2. 膣の検査:病気の猫を前を高く、後ろを低くして拘束します。病気の猫の外陰部はペット用膣洗浄液で洗浄されます。右手を消毒し、右手の人差し指を産道に挿入して検査します。左手で下腹部から骨盤の入り口まで子宮を優しく圧迫します。子宮頸管には人差し指が 1 本しか通れません。右手の人差し指は検査のために子宮腔内に前方に伸ばし続けます。子宮腔内に胎児はいないが、大量の液体内容物が存在する。右手の人差し指は検査のために子宮角まで伸ばし続けます。検査の結果、右子宮角は正常で、左子宮角に固形物が見つかりました。左手でこの固体を外側から触ると、ソーセージのような感触がします。予備診断では子宮腸重積症の可能性があります。
3. 臨床検査
1. 血液検査
採血後、通常の血液検査と血液生化学検査を実施しましたが、基本的にすべての数値が正常範囲内でした。発症時間が比較的短かったため、産道の細菌感染はまだ起こっていないと判断されました。
2. 産道分泌物の採取と検査
産道からの排泄物を採取し、塗抹標本と染色を行ったところ、最終的に顕微鏡検査で少量の黄色ブドウ球菌が確認されました。これは産道に明らかな感染がないことを示しています。
4. 機器検査
最終的に、超音波検査とレントゲン検査の結果、猫は産後子宮重積症であることが確認されました。
5. 治療方法
猫の出産後子宮重積症の治療法には、一般的に保存的治療と外科的治療の 2 つがあります。猫の子宮重積症は重篤であり、適切な時期に保存的治療を行っても再発する可能性があることを考慮し、飼い主の同意を得て外科的治療を行うことにしました。
1. 手術前の準備
(1)術中に5%GS、アデノシン三リン酸、COA、Vcを注入する。
(2)病気の猫は右側臥位に置かれた。左腹壁が手術の入り口として使用されました。手術部位はトリミングされ、剃毛され、ヨードで消毒されました。傷口はタオルで保護されました。 0.5%プロカイン塩酸塩で局所麻酔を施行した。

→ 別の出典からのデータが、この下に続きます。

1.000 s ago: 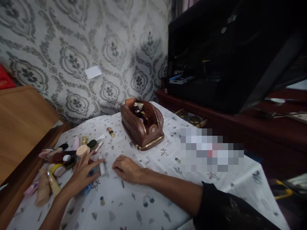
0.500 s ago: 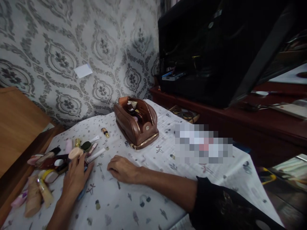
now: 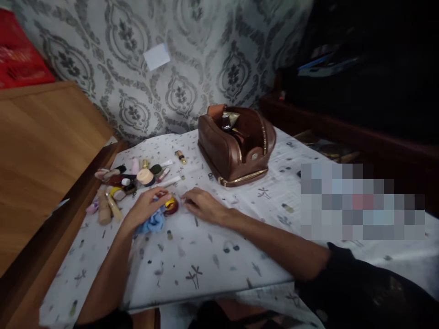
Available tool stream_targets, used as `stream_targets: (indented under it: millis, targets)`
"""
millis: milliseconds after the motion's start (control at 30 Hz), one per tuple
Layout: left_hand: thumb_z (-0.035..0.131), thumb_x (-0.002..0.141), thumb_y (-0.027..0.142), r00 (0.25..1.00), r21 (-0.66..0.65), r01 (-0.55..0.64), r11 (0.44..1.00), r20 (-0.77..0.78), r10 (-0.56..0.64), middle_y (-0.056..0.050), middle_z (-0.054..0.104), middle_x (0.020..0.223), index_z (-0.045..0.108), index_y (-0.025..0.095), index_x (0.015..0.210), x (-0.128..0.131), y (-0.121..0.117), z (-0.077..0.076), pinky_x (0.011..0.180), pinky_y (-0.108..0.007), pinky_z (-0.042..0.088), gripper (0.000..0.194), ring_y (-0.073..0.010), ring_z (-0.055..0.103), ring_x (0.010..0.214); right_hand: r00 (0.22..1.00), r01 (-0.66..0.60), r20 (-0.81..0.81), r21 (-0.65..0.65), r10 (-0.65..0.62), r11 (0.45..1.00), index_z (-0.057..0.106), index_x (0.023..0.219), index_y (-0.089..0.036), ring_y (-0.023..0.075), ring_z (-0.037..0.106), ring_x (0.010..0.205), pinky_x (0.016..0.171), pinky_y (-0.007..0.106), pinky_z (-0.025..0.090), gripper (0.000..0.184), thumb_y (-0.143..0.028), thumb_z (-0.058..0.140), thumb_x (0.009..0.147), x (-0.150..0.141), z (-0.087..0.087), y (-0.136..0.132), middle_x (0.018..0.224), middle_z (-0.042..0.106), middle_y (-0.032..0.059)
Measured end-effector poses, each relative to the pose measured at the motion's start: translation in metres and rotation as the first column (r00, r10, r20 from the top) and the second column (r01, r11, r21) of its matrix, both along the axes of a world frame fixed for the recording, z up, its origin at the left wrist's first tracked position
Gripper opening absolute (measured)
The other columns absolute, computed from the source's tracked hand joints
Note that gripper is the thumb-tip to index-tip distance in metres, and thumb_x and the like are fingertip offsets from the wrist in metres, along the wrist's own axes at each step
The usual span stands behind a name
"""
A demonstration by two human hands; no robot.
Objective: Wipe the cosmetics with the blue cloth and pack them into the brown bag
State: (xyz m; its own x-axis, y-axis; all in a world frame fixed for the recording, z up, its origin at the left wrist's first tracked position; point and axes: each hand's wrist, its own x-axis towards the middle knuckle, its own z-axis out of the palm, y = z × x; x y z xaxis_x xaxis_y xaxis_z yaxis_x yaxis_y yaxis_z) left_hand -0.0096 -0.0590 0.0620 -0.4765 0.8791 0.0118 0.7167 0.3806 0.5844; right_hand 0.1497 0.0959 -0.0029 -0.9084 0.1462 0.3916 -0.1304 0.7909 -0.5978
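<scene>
My left hand (image 3: 148, 204) is closed, its fingertips at a red-and-yellow round item (image 3: 171, 206), whose kind I cannot make out. Crumpled under the palm is a blue scrunchie-like cloth (image 3: 153, 222). My right hand (image 3: 204, 204) lies just to the right, fingers curled and fingertips pressed together; anything in them is too small to name. Behind my left hand lies a pile of cosmetics: a beige-lidded jar (image 3: 145, 177), a dark green round item (image 3: 156, 171), a white tube (image 3: 171, 181) and several bottles. Beyond my right hand stands an open brown leather toiletry bag (image 3: 236, 151) with items inside.
A small gold-and-black bottle (image 3: 180, 157) lies between pile and bag. The patterned cloth (image 3: 219, 269) covers the table. Wooden board (image 3: 51, 151) borders the left, patterned wall (image 3: 185, 91) the back, and a blurred-out item (image 3: 360, 201) lies at right.
My left hand has come away from the cosmetics pile toward my right hand, with the blue cloth and the red-and-yellow item now showing at it. The view has shifted left and down.
</scene>
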Motion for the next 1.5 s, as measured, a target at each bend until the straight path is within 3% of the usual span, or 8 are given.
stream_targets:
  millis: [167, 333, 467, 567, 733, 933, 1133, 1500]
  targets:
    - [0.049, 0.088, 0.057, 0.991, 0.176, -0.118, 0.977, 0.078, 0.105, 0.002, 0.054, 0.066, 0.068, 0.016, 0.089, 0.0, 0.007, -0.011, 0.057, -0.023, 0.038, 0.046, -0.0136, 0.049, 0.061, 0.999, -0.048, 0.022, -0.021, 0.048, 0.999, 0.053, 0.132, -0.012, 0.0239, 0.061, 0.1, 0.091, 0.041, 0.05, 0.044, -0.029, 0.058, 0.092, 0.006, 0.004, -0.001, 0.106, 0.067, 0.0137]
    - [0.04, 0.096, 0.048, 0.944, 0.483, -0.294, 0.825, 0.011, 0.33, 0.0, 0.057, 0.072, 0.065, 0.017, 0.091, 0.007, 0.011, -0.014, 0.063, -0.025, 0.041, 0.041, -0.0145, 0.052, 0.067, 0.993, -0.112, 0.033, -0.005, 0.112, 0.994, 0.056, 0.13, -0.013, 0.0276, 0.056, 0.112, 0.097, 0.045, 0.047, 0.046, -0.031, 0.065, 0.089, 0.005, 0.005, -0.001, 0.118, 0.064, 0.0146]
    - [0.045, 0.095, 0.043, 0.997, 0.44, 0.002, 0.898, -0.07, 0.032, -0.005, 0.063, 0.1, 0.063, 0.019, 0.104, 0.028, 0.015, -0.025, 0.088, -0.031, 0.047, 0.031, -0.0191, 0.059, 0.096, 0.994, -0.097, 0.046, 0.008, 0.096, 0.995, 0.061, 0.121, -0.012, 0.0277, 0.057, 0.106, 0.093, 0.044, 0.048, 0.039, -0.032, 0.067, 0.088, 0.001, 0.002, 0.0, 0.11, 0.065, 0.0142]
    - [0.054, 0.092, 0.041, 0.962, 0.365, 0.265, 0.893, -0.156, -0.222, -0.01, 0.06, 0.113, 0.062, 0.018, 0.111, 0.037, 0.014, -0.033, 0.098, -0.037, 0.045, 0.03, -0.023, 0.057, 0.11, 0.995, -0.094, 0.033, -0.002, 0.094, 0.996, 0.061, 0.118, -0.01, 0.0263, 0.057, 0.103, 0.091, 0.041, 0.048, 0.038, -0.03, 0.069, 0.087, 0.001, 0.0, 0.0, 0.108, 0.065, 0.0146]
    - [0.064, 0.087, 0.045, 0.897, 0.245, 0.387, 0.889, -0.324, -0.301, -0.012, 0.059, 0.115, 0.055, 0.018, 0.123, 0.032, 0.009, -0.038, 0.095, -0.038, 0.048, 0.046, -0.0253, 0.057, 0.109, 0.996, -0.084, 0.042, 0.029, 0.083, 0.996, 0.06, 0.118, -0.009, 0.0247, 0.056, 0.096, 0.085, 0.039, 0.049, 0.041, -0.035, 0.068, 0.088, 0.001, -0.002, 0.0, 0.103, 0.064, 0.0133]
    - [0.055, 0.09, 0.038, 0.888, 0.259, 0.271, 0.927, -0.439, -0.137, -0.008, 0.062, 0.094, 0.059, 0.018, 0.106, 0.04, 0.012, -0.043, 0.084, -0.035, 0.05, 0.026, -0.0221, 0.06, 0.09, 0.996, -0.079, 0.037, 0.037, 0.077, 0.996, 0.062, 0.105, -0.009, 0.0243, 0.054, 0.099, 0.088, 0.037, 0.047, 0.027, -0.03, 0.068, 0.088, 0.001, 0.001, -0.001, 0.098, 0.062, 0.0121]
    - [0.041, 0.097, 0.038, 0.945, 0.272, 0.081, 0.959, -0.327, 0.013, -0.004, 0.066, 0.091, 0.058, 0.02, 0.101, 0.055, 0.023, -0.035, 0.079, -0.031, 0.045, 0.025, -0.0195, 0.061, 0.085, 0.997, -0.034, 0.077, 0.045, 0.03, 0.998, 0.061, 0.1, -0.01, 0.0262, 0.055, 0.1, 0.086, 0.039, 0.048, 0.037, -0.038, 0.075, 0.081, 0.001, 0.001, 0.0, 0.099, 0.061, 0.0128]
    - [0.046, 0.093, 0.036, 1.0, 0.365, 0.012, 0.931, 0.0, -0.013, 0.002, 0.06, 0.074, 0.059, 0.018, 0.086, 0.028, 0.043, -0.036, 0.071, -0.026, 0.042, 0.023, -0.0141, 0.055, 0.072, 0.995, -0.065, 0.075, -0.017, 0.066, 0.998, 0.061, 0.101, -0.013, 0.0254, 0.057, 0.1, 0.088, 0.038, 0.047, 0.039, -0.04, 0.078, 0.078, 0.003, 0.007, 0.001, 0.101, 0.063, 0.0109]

(3)手術器具:メス、手術用はさみ、止血鉗子、その他の通常の産科手術器具は、高温蒸気で滅菌する必要がある。
(4)手術員の準備と消毒:消毒のため腕を0.1%クロルヘキシジン溶液に浸す。
2. 手術手順
皮膚と皮下組織を切開し、腹壁の筋肉を分離し、逆チップ法で腹膜を切開して腹腔を露出させました。腹部の探査を行い、ソーセージ状の臓器を引き出します。左手の人差し指と中指を腹腔内に挿入して探査し、ソーセージ状の臓器を切開部から引き出します。検査の結果、左子宮角の重積症であることが判明しました。子宮角は長さ3センチメートル、直径2センチメートルと測定され、わずかな鬱血と弱い子宮収縮が認められた。右手で卵管端近くの左子宮角を持ち、左手で子宮体近くの重積した子宮角を持ち、右手でゆっくりと外側に引きます。数回優しく引っ張ると、重積した子宮角は元の位置に戻ります。オキシトシンを子宮壁の複数の箇所に注入し、温かい生理食塩水で子宮壁を洗い流し、子宮を腹腔内に戻します。腹膜と腹壁筋に螺旋縫合を施す。皮膚に結節縫合を施し、皮膚の傷口を整えます。 5% ヨウ素チンキ綿球で皮膚切開部を消毒し、包帯を巻きます。手術は終了しました。
3. 術後ケア
感染を防ぐため、手術後3日間連続で猫に点滴治療が行われ、膣はペット用膣洗浄液で洗浄された。猫は2週間後に病院で経過観察され、順調に回復しました。
VI.結論
猫の場合、子宮重積症と子宮脱は同じ病理学的プロセスですが、脱出の程度は異なります。獣医臨床において、腸重積症や子宮脱は様々な動物、特に高齢の経産動物に発生する可能性があり、そのほとんどは老齢や体力低下、胎児の強制牽引などの不適切な出産など、様々な要因によって引き起こされます。